Investors are growing cautious as we approach the fourth quarter – and their trepidation is justified.
Here’s a brief summary of the situation: There is a potential global financial crisis stemming from the Chinese property market meltdown, supply-chain bottlenecks are growing worse, Q3 earnings warnings are being reported from many large corporations, interest rates are rising, inflation is at a 40-year high, tax hikes are coming in 2022, and the threat of a U.S. debt default still hangs in the air until the end of November.
The macroeconomic situation today is one of stagflation. Meaning, inflation rates are higher than normal at the same time GDP growth is slowing. To this point, the data shows that 6.2 million people lost their benefits in the week of Sept. 11, as most government pandemic unemployment relief programs expired. These people all need to find a job, and quickly to supplant that huge government weekly stipend that is now gone. Instead, we find that weekly layoffs are consistently higher than any other time since before the pandemic all the way back through 2015. And, we see that only 194,000 net new jobs were added during the month of September.
Capital Economics has this to say about the situation:
“With the labor force still 3 million individuals lower than it was in February 2020, and surveys suggesting that the number who don’t want a job is increasing, it’s looking more and more likely that labor supply has suffered a permanent hit from the pandemic.”
We also note that the Q3 GDP growth estimate from the highly accurate Atlanta fed plunged to just 1.3%, from the 6.7% pace of growth recorded by the BEA during Q2.
So, it is stagflation for now. But deflation is just a few quarters away because there is a demand shock set to occur stemming from plunging asset prices. The stock market’s recent volatility can be likened to a typical pothole in the pavement. However, a huge crater has formed just down the road. The perfect storm for the stock market and economy is in full development and should hit the U.S. by the second quarter of next year.

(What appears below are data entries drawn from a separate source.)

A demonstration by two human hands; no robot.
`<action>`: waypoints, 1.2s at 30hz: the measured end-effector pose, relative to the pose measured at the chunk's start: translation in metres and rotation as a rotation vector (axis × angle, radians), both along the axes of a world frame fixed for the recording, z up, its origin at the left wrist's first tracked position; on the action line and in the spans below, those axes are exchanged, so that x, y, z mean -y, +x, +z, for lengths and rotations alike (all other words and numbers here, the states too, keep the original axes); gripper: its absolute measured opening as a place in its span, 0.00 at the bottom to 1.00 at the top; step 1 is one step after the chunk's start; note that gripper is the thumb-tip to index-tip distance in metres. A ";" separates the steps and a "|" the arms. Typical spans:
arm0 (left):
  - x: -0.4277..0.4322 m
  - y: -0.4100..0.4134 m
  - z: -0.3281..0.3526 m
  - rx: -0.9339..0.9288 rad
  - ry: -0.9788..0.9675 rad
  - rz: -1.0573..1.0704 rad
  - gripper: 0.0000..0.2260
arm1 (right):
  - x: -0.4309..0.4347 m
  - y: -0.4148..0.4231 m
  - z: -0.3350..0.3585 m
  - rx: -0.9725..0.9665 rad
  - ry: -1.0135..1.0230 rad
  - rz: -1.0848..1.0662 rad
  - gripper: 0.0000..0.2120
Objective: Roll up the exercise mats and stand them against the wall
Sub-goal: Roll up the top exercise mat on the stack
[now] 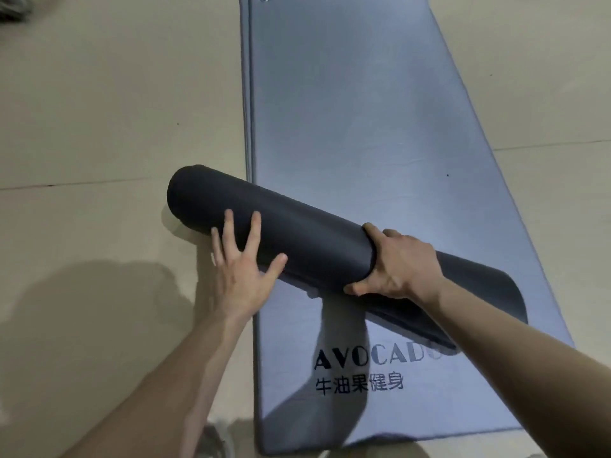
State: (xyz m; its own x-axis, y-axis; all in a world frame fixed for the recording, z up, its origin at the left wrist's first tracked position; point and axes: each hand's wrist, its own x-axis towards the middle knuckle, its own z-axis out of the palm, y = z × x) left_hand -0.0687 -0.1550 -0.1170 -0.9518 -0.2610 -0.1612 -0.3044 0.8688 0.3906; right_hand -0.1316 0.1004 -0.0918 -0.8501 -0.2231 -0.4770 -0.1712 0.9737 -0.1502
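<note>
The rolled mat is lying slantwise, overhanging the flat mat's left edge onto open floor. The left hand is pressing it with fingers spread; the right hand is wrapping around it.

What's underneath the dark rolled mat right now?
The flat grey mat lies under the dark rolled mat, whose left end overhangs the tiled floor. The roll partly covers the grey mat's printed logo.

I look down on a pale beige tiled floor, its thin grout lines running across from left to right. The light is dim and falls from behind me, laying a soft grey shadow over the tiles at lower left.
</note>
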 end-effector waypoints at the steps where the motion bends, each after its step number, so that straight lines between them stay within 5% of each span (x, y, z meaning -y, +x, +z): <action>1: -0.001 0.006 0.007 0.050 0.130 0.106 0.38 | 0.022 0.011 -0.002 -0.002 -0.015 -0.027 0.51; 5: 0.018 0.012 0.014 0.107 0.661 0.534 0.52 | 0.123 0.045 -0.009 0.012 -0.046 -0.067 0.50; 8: 0.064 0.032 0.018 0.074 0.809 0.690 0.52 | 0.196 0.060 -0.002 0.026 -0.088 0.011 0.51; 14: 0.142 0.104 0.023 0.077 0.735 0.704 0.56 | 0.246 0.119 -0.019 0.340 -0.268 0.295 0.56; 23: 0.259 0.097 -0.010 -0.032 0.630 0.635 0.53 | 0.350 0.158 -0.063 0.269 -0.614 0.122 0.53; 28: 0.319 0.144 -0.022 0.007 0.609 0.720 0.47 | 0.400 0.199 -0.063 0.270 -0.590 0.220 0.42; 32: 0.298 0.172 -0.034 0.078 0.471 0.782 0.55 | 0.414 0.134 -0.042 -0.034 -0.518 0.238 0.18; 34: 0.291 0.170 -0.038 0.084 0.348 0.767 0.54 | 0.446 0.081 -0.032 -0.231 -0.554 0.396 0.19; 36: 0.286 0.167 -0.040 0.086 0.227 0.766 0.52 | 0.492 0.043 -0.025 -0.291 -0.485 0.802 0.25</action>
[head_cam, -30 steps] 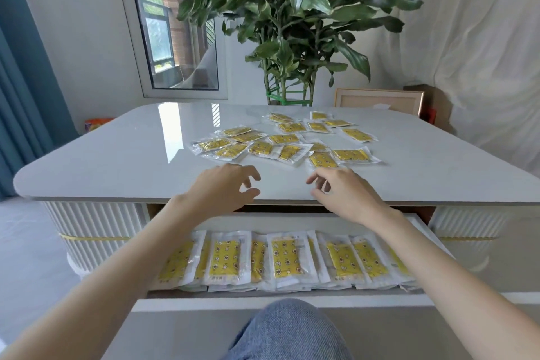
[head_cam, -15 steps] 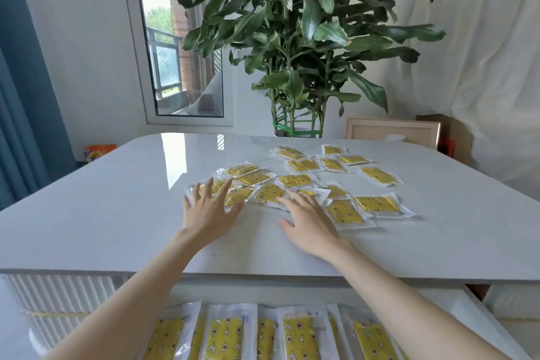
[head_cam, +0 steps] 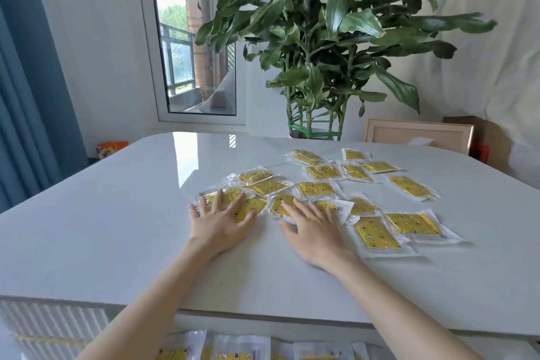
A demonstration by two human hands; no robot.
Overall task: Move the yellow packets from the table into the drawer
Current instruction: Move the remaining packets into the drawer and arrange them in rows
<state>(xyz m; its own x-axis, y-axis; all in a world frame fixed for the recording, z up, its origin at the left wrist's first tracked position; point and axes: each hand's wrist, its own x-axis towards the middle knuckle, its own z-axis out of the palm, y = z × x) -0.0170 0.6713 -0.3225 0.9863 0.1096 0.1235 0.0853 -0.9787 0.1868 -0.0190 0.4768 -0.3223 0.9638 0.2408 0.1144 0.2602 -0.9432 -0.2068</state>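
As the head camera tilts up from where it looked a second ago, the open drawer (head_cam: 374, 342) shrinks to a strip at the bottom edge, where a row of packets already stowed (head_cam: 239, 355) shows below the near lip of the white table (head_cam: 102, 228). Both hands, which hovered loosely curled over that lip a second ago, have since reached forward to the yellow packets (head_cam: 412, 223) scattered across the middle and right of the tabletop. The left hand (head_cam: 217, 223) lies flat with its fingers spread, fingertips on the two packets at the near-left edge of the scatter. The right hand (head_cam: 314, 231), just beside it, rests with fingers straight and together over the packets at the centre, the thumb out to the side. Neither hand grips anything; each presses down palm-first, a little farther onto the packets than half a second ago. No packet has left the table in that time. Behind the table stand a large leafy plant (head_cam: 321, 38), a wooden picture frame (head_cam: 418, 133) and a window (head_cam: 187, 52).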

Here are a few more details on what we are facing very soon. We have the baneful conditions of higher taxes coming next year on capital creators and its formation, higher interest rates, and higher inflation than what has been witnessed for the past few decades. Not only this, but we have the world’s second-biggest economy (China) that has seen its economic growth derailed by the collapse of its real estate bubble, which has been the very foundation of its growth for the past 20 years. In fact, China’s factory output fell into contraction in September, indicating the economy is already faltering. Then, you add in the dysfunction in D.C., which is unable to agree on another massive fiscal stimulus package. Meaning, government deficit spending, which was 18% of GDP ($3.7 trillion) in 2020, and 16% of GDP ($3.1 trillion) in 2021, will plunge to a still awful, but just about 5% of GDP ($1.2 trillion) in 2022, according to the non-partisan CBO.

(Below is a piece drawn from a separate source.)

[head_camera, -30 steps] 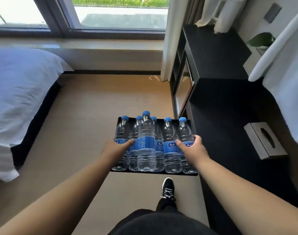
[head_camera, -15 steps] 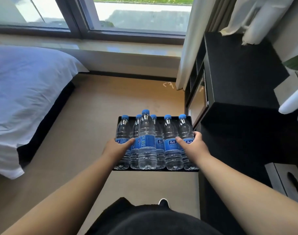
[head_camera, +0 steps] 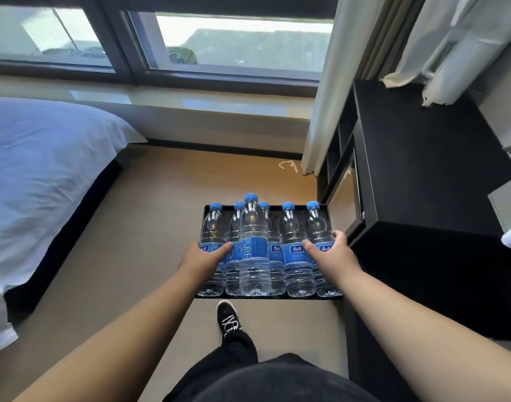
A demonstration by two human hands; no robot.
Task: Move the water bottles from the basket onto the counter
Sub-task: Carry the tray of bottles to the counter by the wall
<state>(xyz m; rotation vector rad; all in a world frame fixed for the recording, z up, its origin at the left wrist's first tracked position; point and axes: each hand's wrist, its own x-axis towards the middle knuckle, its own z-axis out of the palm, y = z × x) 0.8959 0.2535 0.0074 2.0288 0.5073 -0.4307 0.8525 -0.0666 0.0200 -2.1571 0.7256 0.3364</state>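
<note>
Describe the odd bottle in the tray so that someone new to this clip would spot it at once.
Between the bed and the dark counter, both hands hold a black tray of blue-capped water bottles. In the row, find the tall bottle, third from the left. It stands nearest and highest, and its blue label reads PURE; the others carry different labels.

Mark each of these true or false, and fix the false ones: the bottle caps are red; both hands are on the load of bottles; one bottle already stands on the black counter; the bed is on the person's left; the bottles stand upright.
1. The bottle caps are red. False: the caps are blue.
2. Both hands are on the load. True: the left hand and right hand hold the outer bottles in the black basket.
3. One bottle already stands on the black counter. False: the counter shows no bottle; all are in the basket.
4. The bed is on the person's left. True: the bed.
5. The bottles stand upright. True.
</note>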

Of course, it should be abundantly clear that monetizing huge government deficits actually harms economic growth in the long term. However, printing a massive amount of new money and handing it directly to consumers and businesses does, in the short term, cause an economic adrenalin rush to occur. The payback from that will be acutely felt next year.
Hence, the biggest fiscal cliff since the end of the Second World War will hit GDP at the very same time the Fed will be forced to tighten monetary policy due to the highest rates of inflation in the past 40 years – leading to the biggest monetary cliff on record. Namely, our central bank has printed $4.4 trillion (an average of $250 billion worth of new money creation each month) over the past 18 months. But Fed Chair Jerome Powell has already indicated the central bank should be printing zero new dollars by the middle of next year, which will set the table for rate hikes towards the end of 2022. All of these things will collide into the most overvalued stock market in history – and by a humongous margin. The total market cap of equities as a percentage of GDP is 200% today, while the average is 80%. And, the previous peak was 140%, which was reached at the apex of the Great NASDAQ bubble in 2000. As a reminder, from that level the S&P lost 50% and tech stocks plunged by 80% from 2000-2002.

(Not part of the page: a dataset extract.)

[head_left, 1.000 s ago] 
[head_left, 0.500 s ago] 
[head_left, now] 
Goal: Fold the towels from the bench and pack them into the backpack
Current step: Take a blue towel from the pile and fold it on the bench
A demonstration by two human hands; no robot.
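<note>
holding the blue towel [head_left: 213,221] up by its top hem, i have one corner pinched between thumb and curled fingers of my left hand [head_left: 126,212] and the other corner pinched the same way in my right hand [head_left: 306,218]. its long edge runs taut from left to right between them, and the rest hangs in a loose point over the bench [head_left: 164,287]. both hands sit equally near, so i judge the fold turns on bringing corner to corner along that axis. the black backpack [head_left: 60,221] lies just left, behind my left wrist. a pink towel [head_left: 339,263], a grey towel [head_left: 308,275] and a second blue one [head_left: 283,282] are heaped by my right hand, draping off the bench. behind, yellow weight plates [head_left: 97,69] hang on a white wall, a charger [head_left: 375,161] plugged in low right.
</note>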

So, for now, it is just an ordinary and pedestrian decline for the stock market to endure that will be marked by extreme volatility in both directions. However, investors should prepare to short high-beta stocks and junk bonds when the timing is appropriate. Buckle (NYSE:) up. Another crash is coming. The question is, will investors continue to have faith in the 60/40 stock and bond portfolio if equities are plunging and the bond ballast is broken? Or, will they proactively prepare to dynamically adjust their portfolios to protect and profit from the great reconciliation of fixed income and equity prices that lies just ahead?